Build Your Own Face Recognition Service Using Amazon Rekognition
Amazon Rekognition is a service that makes it easy to add image analysis to your applications. It’s based on the same proven, highly scalable, deep learning technology developed by Amazon’s computer vision scientists to analyze billions of images daily for Amazon Prime Photos. Facial recognition enables you to find similar faces in a large collection of images.
In this post, I’ll show you how to build your own face recognition service by combining the capabilities of Amazon Rekognition and other AWS services, like Amazon DynamoDB and AWS Lambda. This enables you to build a solution to create, maintain, and query your own collections of faces, be it for the automated detection of people within an image library, building access control, or any other use case you can think of.
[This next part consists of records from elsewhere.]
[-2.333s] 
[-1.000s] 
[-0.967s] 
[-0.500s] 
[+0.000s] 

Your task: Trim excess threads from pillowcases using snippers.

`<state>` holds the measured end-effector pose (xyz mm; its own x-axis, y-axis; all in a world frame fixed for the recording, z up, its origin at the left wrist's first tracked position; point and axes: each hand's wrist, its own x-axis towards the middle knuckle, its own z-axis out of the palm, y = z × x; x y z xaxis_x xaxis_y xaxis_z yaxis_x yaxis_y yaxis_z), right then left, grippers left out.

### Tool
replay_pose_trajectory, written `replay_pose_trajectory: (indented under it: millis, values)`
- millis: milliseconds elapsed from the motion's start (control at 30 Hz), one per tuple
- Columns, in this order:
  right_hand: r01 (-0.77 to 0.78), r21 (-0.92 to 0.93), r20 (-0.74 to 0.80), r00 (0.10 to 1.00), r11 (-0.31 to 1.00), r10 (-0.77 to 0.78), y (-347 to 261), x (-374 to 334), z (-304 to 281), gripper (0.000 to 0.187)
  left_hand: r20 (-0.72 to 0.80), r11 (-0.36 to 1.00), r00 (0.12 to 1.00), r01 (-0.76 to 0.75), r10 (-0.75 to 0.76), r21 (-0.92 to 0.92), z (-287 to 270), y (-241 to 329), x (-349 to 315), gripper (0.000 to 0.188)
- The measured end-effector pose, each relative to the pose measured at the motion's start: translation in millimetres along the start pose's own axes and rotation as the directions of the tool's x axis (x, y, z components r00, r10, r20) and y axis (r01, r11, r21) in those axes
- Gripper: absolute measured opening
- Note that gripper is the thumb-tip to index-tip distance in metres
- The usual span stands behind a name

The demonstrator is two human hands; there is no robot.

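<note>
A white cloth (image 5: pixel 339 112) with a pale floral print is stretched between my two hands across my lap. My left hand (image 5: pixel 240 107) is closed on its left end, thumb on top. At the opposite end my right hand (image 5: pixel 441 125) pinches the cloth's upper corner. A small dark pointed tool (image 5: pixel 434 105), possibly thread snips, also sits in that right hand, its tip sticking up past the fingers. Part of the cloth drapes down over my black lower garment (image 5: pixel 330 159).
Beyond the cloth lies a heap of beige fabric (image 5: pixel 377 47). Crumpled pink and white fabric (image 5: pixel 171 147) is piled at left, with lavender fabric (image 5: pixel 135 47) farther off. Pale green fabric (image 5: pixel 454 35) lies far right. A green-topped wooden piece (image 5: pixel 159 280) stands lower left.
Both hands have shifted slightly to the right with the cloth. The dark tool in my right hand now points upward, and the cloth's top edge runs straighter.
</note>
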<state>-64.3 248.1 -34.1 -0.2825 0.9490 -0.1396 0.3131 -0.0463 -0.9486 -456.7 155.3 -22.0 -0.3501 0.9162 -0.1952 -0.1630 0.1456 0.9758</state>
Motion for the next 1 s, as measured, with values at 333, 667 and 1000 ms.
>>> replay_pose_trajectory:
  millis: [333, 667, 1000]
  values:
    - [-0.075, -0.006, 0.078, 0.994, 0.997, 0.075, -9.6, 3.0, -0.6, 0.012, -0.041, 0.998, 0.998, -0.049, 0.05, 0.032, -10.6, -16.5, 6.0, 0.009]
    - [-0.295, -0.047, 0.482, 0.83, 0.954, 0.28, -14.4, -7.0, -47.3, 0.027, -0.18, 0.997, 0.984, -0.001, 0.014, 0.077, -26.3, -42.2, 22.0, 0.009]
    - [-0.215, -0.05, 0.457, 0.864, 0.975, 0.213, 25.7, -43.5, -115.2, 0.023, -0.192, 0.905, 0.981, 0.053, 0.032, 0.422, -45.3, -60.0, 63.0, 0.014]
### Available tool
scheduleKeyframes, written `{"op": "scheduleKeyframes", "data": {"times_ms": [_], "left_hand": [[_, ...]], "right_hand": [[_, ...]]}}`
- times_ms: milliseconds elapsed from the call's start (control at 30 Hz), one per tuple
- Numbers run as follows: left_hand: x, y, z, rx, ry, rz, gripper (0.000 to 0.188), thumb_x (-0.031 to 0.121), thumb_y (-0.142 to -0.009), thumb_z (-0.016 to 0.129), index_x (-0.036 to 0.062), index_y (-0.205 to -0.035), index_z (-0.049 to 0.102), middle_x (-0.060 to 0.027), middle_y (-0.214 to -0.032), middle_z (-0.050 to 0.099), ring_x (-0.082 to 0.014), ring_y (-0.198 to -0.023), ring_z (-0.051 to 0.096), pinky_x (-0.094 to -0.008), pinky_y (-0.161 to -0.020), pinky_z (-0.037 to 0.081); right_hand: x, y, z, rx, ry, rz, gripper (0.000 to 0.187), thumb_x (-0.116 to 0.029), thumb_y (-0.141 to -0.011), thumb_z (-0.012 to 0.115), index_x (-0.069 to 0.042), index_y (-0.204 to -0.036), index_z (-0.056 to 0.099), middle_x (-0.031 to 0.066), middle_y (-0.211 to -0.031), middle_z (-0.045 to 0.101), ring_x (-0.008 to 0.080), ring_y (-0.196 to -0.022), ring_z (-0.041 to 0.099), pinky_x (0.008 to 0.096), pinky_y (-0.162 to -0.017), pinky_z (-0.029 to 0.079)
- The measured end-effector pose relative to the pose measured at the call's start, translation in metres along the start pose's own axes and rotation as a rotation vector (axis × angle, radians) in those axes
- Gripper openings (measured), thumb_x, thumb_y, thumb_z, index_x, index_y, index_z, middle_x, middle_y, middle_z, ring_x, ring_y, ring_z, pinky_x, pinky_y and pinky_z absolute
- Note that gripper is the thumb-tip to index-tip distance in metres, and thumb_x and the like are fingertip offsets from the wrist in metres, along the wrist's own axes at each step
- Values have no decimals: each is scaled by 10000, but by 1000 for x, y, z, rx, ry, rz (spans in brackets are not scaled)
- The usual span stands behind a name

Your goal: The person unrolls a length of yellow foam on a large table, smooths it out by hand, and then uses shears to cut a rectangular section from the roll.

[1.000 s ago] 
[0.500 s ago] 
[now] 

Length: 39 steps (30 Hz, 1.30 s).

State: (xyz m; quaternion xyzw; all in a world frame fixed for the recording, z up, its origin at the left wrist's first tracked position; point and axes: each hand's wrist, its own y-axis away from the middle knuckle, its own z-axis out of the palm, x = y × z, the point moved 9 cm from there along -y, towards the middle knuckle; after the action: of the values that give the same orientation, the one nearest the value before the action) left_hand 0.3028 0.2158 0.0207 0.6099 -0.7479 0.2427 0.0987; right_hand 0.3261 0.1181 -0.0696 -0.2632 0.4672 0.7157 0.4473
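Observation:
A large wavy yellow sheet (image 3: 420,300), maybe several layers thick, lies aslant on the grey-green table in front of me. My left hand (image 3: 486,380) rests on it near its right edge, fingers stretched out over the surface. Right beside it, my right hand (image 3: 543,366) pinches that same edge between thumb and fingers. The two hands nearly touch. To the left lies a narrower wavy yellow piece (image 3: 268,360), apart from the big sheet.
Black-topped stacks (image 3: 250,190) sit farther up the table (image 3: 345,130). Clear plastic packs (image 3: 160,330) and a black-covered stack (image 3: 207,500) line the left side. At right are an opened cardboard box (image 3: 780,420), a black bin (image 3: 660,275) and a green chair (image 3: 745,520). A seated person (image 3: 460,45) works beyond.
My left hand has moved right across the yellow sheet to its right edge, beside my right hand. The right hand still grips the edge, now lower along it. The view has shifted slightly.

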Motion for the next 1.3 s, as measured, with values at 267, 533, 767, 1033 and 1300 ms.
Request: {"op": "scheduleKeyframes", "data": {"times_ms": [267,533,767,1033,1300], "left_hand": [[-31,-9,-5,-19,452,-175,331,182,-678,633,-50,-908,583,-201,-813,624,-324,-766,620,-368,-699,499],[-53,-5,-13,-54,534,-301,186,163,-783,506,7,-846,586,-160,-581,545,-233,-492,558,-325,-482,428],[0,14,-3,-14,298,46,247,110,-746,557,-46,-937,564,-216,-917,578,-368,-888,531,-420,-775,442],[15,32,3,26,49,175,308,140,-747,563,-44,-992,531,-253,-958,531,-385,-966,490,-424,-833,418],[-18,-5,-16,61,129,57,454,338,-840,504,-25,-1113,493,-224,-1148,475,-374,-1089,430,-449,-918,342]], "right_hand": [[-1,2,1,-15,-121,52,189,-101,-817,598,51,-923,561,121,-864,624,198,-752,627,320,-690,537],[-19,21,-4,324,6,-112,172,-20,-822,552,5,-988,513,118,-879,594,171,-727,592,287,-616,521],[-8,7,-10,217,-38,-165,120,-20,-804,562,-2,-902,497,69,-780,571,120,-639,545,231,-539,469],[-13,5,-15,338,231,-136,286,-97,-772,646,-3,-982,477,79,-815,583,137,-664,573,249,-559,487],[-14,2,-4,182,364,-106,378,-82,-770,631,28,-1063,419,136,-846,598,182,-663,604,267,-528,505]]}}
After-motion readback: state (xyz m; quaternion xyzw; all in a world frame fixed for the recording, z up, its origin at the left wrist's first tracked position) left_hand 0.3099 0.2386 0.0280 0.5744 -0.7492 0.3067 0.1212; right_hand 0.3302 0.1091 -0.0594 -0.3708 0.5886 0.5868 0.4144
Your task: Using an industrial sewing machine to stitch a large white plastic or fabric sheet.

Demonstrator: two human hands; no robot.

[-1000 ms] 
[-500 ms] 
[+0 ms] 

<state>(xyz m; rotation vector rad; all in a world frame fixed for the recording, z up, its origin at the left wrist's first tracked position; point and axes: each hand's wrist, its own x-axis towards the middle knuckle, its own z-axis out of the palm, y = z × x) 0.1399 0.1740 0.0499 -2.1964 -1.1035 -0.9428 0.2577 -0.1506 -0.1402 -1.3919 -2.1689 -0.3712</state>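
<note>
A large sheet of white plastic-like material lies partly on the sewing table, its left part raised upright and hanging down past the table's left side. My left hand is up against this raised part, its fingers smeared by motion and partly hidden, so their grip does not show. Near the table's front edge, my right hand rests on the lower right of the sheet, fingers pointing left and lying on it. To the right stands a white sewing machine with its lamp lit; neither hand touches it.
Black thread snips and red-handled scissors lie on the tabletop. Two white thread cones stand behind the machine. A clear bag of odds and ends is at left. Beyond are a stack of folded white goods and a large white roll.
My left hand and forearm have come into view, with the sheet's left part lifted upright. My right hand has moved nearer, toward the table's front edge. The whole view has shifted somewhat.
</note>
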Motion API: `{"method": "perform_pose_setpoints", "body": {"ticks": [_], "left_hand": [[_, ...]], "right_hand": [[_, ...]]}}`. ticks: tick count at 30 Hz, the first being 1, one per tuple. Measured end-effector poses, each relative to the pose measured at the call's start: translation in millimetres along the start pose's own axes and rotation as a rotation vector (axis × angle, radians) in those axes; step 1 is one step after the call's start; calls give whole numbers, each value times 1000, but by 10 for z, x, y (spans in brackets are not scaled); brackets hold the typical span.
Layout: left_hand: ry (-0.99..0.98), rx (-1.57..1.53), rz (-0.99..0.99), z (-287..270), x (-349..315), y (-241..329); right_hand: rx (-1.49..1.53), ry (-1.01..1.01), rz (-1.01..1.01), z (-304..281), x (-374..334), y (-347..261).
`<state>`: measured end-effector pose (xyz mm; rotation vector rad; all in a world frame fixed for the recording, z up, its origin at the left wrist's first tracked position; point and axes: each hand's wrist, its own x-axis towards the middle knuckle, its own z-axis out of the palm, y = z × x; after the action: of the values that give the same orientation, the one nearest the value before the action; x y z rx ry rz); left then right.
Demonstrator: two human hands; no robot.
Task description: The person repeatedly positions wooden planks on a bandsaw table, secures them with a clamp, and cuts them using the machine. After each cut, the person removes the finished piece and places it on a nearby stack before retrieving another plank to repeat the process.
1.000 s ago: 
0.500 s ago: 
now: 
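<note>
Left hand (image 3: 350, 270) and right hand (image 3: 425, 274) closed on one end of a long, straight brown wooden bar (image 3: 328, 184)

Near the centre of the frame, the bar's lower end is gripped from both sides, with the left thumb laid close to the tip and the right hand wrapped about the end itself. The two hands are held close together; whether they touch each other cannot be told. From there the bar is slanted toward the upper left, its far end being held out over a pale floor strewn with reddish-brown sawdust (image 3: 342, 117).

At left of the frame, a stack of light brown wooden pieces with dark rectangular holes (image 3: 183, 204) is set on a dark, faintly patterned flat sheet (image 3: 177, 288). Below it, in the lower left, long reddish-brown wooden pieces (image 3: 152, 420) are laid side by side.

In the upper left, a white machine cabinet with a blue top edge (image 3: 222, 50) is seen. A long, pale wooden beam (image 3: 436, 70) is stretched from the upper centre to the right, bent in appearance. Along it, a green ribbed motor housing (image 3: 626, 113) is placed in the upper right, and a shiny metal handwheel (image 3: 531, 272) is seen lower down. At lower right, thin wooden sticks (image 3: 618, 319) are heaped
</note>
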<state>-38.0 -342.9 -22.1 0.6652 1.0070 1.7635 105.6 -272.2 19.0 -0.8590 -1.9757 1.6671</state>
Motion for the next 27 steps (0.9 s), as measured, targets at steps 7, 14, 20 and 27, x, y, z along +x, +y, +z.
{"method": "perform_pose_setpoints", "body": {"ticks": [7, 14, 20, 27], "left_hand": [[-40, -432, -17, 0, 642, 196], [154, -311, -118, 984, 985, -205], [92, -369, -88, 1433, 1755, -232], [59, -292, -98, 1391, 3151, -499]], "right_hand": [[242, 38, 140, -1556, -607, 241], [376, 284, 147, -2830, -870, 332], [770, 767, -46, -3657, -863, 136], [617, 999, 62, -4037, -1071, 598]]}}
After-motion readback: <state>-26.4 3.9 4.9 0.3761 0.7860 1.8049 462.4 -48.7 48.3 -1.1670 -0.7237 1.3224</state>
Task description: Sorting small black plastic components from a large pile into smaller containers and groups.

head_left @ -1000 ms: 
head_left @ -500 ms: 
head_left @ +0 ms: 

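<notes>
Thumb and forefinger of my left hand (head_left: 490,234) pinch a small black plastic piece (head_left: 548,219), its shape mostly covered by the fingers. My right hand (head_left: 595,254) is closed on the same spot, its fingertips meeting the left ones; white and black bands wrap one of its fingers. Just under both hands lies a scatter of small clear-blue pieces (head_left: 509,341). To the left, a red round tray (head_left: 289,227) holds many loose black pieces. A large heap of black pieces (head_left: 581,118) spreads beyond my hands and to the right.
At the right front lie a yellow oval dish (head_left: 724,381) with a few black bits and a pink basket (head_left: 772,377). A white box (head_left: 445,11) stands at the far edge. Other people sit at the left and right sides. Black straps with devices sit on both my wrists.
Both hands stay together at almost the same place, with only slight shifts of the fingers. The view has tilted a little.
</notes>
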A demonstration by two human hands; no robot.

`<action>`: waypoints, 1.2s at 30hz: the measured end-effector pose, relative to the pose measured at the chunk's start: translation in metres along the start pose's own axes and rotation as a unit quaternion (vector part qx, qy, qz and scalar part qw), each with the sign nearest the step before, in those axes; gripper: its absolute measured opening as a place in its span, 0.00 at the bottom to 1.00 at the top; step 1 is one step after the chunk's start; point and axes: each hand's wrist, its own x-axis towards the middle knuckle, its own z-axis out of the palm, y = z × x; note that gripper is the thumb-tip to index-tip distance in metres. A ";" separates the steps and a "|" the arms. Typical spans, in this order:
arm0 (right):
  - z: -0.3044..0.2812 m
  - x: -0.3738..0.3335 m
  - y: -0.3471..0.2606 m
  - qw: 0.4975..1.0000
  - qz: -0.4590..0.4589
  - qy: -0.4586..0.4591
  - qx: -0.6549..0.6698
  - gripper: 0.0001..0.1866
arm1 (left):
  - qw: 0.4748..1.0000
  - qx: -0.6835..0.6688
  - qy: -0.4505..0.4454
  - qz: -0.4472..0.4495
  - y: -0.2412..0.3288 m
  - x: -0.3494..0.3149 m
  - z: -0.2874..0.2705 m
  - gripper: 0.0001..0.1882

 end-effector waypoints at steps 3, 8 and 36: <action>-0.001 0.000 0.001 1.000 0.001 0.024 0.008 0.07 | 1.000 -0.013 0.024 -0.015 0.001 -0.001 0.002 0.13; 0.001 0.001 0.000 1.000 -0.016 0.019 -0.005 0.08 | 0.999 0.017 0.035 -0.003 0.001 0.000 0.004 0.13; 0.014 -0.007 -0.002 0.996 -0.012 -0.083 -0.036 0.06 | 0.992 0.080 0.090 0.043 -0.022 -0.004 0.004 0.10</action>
If you want to get started quickly, launch this Cloudformation template to get started now. For the manual walkthrough, please ensure that you replace resource names with your own values.
How it works
The following figure shows the application workflow. It’s separated into two main parts:
- Indexing (blue flow) is the process of importing images of faces into the collection for later analysis.
- Analysis (black flow) is the process of querying the collection of faces for matches within the index.
Before we can start to index the faces of our existing images, we need to prepare a couple of resources.
We start by creating a collection within Amazon Rekognition. A collection is a container for persisting faces detected by the IndexFaces API. You might choose to create one container to store all faces or create multiple containers to store faces in groups.
Your use case will determine the indexing strategy for your collection, as follows:
- Face match. You might want to find a match for a face within a collection of faces (as in our current example). Face match can support a variety of use cases. For example, whitelisting a group of people for a VIP experience, blacklisting to identify bad actors, or supporting logging scenarios. In those cases, you would create a single collection that contains a large number of faces or, in the case of the logging scenario, one collection for a certain time period, such as a day.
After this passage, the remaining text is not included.